Paul
Goble
Staunton, January 1 – Both Vladimir
Putin’s new year’s greetings and the Russian people’s reaction to it suggest
that there has been a fundamental change in both, Nikolay Travkin says, with the
former having lost much of its ardor for action and the latter much of its
optimism about the future of Russia.
Unlike in the past, Putin did not call
on the people to defend what has been achieved or to march to new victories,
the opposition politician says. Instead, he seemed to be going through the
motions without much conviction, and the Russians responded in exactly the same
way because that is how they feel (blog.newsru.com/article/01jan2018/newyear2018).
That inertia and indifference was
also reflected in the statements and actions of opposition leaders, Travkin
continues.
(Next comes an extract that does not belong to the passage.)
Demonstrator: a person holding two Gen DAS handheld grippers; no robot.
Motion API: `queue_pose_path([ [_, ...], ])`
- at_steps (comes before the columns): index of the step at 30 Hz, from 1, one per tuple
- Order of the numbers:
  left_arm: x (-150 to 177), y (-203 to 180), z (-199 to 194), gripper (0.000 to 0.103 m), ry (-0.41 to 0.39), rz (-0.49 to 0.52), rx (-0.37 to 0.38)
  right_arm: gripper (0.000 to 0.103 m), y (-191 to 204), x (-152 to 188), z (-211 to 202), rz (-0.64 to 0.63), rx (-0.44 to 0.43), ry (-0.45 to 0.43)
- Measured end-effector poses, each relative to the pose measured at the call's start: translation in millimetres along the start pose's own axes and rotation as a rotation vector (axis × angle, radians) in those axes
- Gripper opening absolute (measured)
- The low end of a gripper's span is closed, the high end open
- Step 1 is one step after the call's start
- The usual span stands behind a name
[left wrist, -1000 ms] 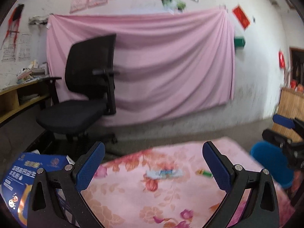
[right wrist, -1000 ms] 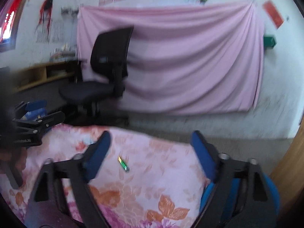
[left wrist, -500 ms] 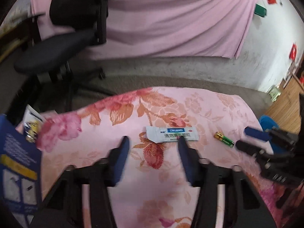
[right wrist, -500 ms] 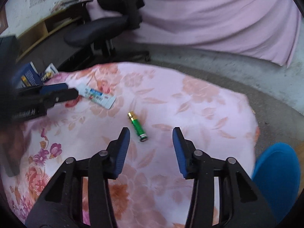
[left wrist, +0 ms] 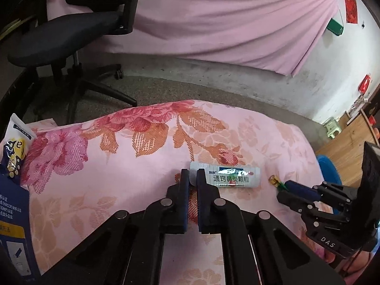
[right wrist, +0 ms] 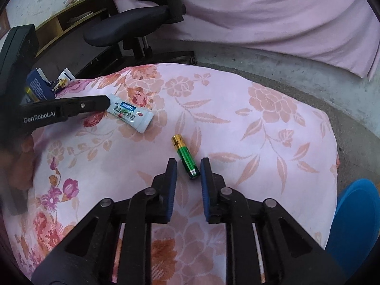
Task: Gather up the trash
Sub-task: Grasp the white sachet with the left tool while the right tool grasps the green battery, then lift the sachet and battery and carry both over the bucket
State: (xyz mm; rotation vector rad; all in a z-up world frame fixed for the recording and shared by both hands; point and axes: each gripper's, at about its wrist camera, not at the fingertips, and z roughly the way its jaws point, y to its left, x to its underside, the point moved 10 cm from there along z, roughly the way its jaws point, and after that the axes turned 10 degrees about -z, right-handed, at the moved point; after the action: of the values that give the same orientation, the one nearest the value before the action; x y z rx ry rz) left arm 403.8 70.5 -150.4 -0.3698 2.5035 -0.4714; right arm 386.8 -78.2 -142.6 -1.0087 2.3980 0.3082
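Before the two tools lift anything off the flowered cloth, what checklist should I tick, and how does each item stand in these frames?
1. Left tool closed on the sachet: ok, its fingers pinch the sachet's left end.
2. Right tool closed on the battery: not ok, the fingers straddle its near end with gaps showing.
3. Battery lined up between the right fingers: ok, though it lies slightly slanted.
4. Cloth kept out of either pinch: cannot tell, the contact points are hidden.
5. Tools apart from each other: ok, they are on separate items with bare cloth between.
6. Place for the trash: cannot tell, no bin is clearly in view.
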Motion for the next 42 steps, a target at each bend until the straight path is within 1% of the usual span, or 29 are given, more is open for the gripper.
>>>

KPRF candidate Pavel Grudinin
announced he was spending his holidays skiing in Germany, yet pollsters found
that he without campaigning is attracting 30 percent of the voters rather than
the 18-20 percent the Kremlin intended.
The rest were just as boring, he
suggests, noting that no one feels “the former Pioneer ardor among those in
power [or] the customary optimism of the people this time around.” Even the weather seemed indifferent: there
was no snow in Moscow and thus no real place for Father Frost.
Russians in power and out are simply
going about their business without much hope for the future but rather
acceptant that what is will continue and that they have little choice but to
live with it. That is not a recipe for
recovery or for a drive to greatness, Travkin rather bitterly suggests.